Why It's So Hard To Be Your True Self
By Steven Stosny
The vast majority of your thoughts and emotions are conditioned by your environment and past experiences.
That's why you have the same successes over and over - you drive mostly without crashes and eat without choking. It's also why you make the same mistakes over and over, such as not listening to your spouse or yelling at your children.
You cannot be your "true" self if you are merely reactive to your environment. (If you react to a jerk like a jerk, what does that make you?) The habit of what I call "reactaholism" keeps you a slave to your past experiences.
Conditioned emotional response is geared toward ego defense.
Males in our culture spend lots of emotional energy trying to avoid shame and failure. A large ego is our principle defense against shame and failure. To the extent that you try to cover up your vulnerability to shame, instead of healing it, you cannot be true to yourself.

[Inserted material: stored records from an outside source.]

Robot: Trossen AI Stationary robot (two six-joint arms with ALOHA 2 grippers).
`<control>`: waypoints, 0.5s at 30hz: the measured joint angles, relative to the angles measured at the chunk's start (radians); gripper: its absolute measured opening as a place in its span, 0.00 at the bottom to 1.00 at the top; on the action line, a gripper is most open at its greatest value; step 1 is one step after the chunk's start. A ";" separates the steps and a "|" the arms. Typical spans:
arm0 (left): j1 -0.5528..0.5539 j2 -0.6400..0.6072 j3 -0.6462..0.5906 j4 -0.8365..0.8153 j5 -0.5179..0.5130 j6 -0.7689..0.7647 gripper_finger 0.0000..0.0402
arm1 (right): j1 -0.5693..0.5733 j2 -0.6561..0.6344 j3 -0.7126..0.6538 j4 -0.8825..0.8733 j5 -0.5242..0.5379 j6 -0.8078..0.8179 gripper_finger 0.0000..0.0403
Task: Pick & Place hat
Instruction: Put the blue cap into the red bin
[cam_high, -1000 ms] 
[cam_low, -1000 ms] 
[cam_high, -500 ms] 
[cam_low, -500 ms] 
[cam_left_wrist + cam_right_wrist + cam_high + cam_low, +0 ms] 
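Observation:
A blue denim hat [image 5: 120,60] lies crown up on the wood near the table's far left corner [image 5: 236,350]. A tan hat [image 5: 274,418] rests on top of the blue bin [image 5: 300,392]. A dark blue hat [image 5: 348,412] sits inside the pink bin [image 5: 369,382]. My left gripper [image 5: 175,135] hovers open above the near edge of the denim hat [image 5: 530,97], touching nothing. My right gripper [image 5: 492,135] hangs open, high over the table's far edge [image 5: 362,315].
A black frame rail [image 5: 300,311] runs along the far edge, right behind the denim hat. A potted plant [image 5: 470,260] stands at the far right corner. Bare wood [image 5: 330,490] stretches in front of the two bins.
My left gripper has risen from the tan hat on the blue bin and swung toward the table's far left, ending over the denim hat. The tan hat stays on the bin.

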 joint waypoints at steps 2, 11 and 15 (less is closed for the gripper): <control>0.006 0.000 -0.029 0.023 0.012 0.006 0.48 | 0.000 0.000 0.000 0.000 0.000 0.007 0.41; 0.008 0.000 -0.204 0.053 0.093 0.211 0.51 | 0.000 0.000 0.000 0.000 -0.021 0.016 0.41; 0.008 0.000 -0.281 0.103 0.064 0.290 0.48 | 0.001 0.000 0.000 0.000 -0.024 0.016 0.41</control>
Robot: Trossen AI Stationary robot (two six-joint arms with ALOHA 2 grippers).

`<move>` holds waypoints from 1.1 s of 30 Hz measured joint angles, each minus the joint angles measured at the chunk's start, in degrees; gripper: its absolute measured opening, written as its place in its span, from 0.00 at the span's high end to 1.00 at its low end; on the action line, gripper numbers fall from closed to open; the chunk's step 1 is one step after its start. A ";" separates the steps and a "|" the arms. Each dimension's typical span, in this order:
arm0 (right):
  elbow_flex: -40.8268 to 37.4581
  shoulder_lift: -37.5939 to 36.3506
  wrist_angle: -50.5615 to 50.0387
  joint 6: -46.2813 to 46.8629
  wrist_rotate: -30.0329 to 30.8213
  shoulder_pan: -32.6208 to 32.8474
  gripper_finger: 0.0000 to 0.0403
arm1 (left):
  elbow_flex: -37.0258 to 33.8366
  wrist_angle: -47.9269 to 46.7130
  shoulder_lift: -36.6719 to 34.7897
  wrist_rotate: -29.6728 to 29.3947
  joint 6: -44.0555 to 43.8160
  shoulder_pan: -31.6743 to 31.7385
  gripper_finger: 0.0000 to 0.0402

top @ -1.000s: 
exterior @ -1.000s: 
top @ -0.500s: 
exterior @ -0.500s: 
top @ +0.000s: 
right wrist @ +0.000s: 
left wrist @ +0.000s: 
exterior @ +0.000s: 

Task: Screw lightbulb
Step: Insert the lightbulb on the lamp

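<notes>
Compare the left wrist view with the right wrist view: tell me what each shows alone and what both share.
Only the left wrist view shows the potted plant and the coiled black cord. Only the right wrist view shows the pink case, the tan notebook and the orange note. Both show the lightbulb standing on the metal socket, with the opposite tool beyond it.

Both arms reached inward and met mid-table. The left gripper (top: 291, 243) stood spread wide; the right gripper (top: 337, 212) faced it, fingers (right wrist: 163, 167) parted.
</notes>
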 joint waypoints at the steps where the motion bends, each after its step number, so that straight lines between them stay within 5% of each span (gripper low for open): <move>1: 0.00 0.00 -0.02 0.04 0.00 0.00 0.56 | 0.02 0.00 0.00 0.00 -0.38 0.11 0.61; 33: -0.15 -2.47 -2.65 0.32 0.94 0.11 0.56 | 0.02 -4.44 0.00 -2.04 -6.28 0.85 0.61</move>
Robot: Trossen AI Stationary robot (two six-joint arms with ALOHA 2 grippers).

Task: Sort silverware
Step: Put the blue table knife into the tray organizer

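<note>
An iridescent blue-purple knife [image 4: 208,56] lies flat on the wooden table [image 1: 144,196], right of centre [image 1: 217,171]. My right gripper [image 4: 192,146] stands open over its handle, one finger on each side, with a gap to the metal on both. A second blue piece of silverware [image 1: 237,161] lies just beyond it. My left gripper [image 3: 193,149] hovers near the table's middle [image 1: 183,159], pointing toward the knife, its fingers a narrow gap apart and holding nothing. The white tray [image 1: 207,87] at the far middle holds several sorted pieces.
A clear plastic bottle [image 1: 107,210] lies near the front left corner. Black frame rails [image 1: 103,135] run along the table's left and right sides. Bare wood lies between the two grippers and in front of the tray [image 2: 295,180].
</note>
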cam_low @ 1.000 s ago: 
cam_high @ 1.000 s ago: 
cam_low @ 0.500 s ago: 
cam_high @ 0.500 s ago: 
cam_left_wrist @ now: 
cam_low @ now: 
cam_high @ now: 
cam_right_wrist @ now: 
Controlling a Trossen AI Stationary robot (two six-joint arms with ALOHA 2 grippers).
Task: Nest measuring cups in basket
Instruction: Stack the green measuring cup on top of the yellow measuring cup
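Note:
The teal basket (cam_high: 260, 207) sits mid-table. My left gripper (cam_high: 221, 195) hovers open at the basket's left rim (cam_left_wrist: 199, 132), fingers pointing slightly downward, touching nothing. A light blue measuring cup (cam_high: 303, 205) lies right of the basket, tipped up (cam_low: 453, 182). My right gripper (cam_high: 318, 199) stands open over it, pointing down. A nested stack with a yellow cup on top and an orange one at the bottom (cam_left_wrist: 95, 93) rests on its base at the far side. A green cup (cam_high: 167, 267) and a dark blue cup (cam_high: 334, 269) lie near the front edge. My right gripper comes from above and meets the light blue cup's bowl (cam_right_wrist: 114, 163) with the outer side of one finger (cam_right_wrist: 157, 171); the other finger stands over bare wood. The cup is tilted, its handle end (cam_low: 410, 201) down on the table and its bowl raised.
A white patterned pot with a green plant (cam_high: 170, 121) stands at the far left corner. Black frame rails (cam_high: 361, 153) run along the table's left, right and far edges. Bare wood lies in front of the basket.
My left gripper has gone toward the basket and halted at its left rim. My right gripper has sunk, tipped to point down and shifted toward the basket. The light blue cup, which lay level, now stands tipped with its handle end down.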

Women in our culture spend an equal amount of emotional energy trying to avoid anxiety, especially about harm, isolation, and deprivation. Their ego defense tends to cluster around success in relationships with family, friends, and acquaintances, sometimes obscuring their deepest values in the process.
Addiction to Blame
How many thousands of times have you heard something like this? "I'd be all right if ___________:
· The traffic weren't so bad
· My husband would listen to me
· I weren't so lonely
· My boss wasn't a jerk
· My wife wouldn't nag
· People didn't push my buttons
· And so on, and so on, and so on."
Blame wastes emotional energy on resentment and anger. More important, it defeats the purpose of uncomfortable emotions, which is to motivate behavior that will heal and improve. Blame makes you powerless to heal and improve, because it gives the responsibility for your healing to someone else. The ability to heal and improve is your true nature.
Our Dual Nature
We are born with an angel-nature that wants to care, love, and help. As we are hurt in life, we begin to develop a vampire nature that wants to control, dominate, or prey on others.
If you do not choose which to develop and identify with, your environment and past experiences will choose for you.
Alienation from Our Deepest Values
You cannot be yourself unless you are true to the most important things to you and about you as a person. These will not be preferences or ego gratifications. (You would not want on your tombstone: "She liked fine wine," or "Here lies an incredible ego.")
I call these values your "Core Values".
The most important things to you and about you as a person are your deepest values.